The standard answers were, "Set a mouse trap." "Get a cat." "Leave the door open and maybe the mouse will run outside."

When the kids exhausted the "expected" answers, the top blew off!

"Flood the house with a fire hose and the mouse will get washed out!" "Hope a tornado comes and suck the mouse out of the house!" "Run the vacuum sweeper hose through all the mouse holes and suck the mouse out." And the real good one that got us all laughing so hard, ... it was priceless!.... "Burn the house down! The mouse will run from the fire!"

OK, probably nothing to do with the OP's original comment and question here, but I just wanted to share!

Thinking of "Odyssey of the Mind" ... (outside the box), maybe one way to mouse proof the RV is to wrap the entire thing with Syran Wrap, and park it in a snow drift where it's 100 degrees below zero!

Edit:

Actually, I like the idea of the steel wool and the foamy insulation stuff. That combination IS thinking outside the box. Folks have used steel wool and other use the foamy insulation. But I think this is the first I heard of using both together! GREAT MIND WORKING THERE ... outside the "box"!

SoundGuy
Explorer
Explorer
Jebby14 wrote:
Had several large openings I needed to seal up from an campsite repair. I packed them with loose steel wool and situated it how I wanted (leaving it uncompressed as best I could) then I injected spray foam insulation through the steel wool.
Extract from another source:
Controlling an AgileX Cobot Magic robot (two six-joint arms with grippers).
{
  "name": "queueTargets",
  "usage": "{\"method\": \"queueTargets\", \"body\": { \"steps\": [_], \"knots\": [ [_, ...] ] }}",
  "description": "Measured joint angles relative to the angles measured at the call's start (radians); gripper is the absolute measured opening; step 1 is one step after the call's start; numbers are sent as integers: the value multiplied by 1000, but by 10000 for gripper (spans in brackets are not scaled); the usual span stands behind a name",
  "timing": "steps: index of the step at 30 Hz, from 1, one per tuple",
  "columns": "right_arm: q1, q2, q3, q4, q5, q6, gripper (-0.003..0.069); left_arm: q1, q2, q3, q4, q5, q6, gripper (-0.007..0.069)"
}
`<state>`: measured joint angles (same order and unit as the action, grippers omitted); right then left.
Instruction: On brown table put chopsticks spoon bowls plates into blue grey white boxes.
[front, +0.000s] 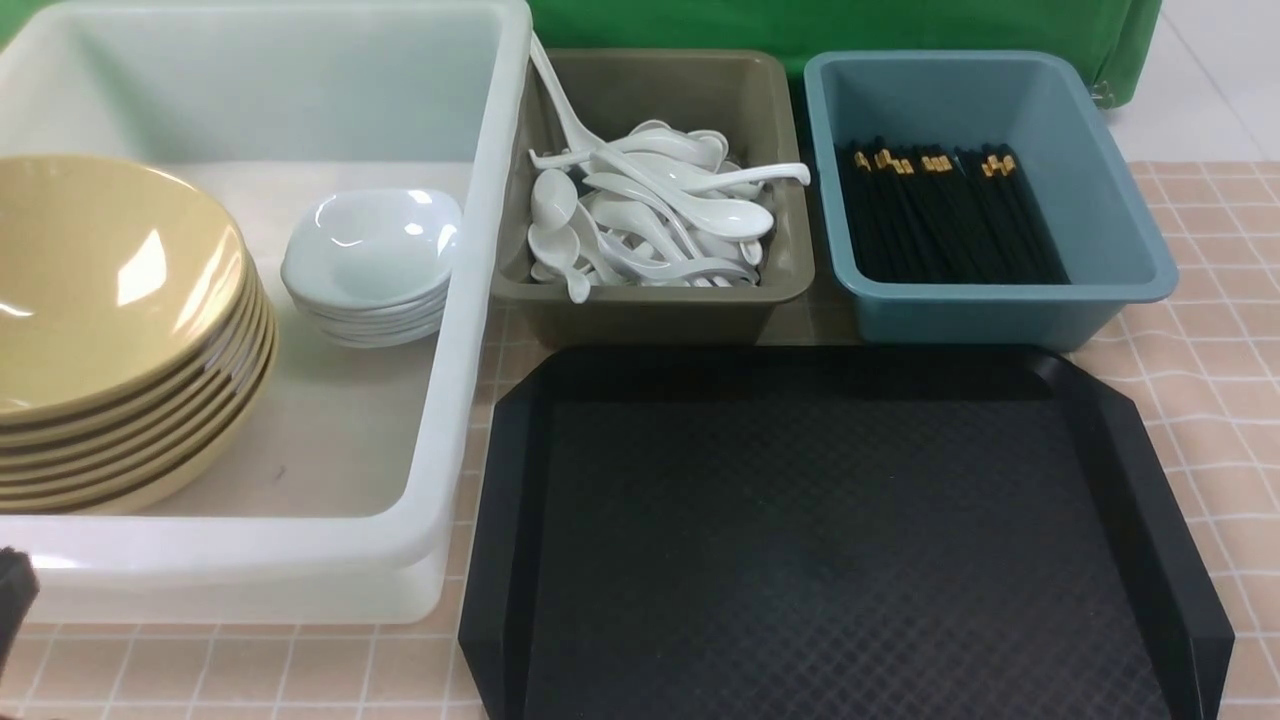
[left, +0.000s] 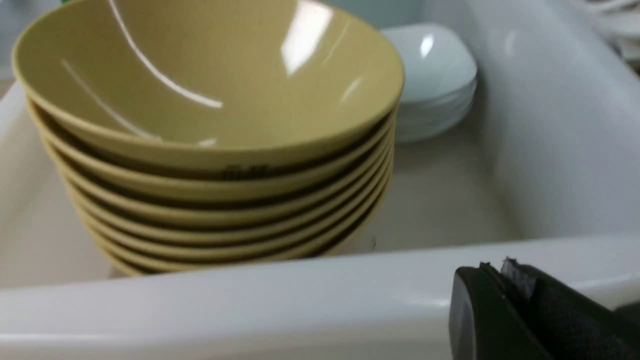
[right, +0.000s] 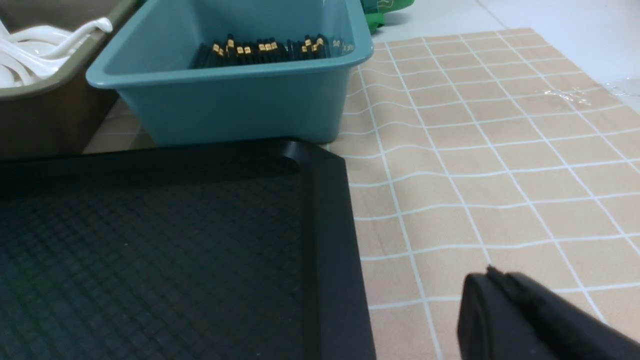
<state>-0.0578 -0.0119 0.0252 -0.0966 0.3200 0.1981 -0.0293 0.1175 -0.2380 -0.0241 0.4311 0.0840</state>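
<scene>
Nearest us we see the black tray (front: 830, 540) lying bare on the checked cloth (front: 1210, 300), with the left gripper (left: 492, 270) pressed closed on nothing just outside the near wall of the white box (front: 300, 565), and the right gripper (right: 492, 277) likewise closed on nothing over the cloth to the tray's right. Inside the white box we find the stacked yellow bowls (front: 110, 330) on the left and the small white dishes (front: 372, 262) farther right. Beyond the tray, the spoons (front: 650, 215) fill the grey-brown box (front: 650, 310), and the chopsticks (front: 945, 215) lie in the blue box (front: 1110, 190) to its right.
</scene>
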Motion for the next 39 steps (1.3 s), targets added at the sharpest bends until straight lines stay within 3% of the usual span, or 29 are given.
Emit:
{"method": "queueTargets", "body": {
  "steps": [4,6,14,39],
  "knots": [
    [0,0,0,0,0,0,49,1,-113,207,-10,-301,0,1],
    [0,0,0,0,0,0,50,7,-124,246,-13,-336,0,1],
    [0,0,0,-1,0,0,58,75,-129,263,-42,-125,-2,1],
    [0,0,0,-1,0,0,89,83,-130,263,-44,-123,2,1]
  ]
}}
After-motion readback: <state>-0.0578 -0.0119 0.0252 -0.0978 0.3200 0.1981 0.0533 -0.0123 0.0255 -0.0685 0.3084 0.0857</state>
The problem with steel wool is it quickly rusts and disintegrates so it's better to use brass or copper wool, usually available at places like Home Depot, Lowes, etc.
2012 Silverado 1500 Crew Cab
2014 Coachmen Freedom Express 192RBS
2003 Fleetwood Yuma * 2008 K-Z Spree 240BH-LX
2007 TrailCruiser C21RBH * 2000 Fleetwood Santa Fe
1998 Jayco 10UD * 1969 Coleman CT380

rockhillmanor
Explorer
Explorer
Jebby14 wrote:
hey all. just wanted to report that I finished winterizing for the year and a friend gave me a tip I though id share. Had several large openings I needed to seal up from an campsite repair. I packed them with loose steel wool and situated it how I wanted (leaving it uncompressed as best I could) then I injected spray foam insulation through the steel wool. Thought here being that the spray foam would fill the holes and the steel wool protect it from being chewed/clawed through. kept working the foam until I was confident it was well dispersed then taped over it to keep it from dripping/expanding out while it sets. Not sure yet how it will hold up by my initial perception is it will be much better than anything else I came up with.


Sounds like winner DIY to me!

Add this to your arsenal.
Buy 'Great Stuff' new spray foam for THE BUG AND PEST EVICTOR protection.



http://greatstuff.dow.com/product/pestblock.htm

We must be willing to get rid of the life we've planned,
so as to have the life that is waiting for us.

PERCs
Explorer
Explorer
This foam comes in black, no need to paint.

https://www.homedepot.com/p/GREAT-STUFF-12-oz-Pond-and-Stone-Insulating-Foam-Sealant-283064/202522224

David

azrving
Explorer
Explorer
I used regular spray foam 4 years ago. I like the steel wool and rodent foam ideas. Spray any visible foam with cheap flat black paint. I greased the rods for the tank valves and foamed right around them. Let it dry and they seal pretty tight but slide in the foam.

donn0128
Explorer II
Explorer II
There is such a thing as rhodent proof spray foam. Usually works much better than regular foam.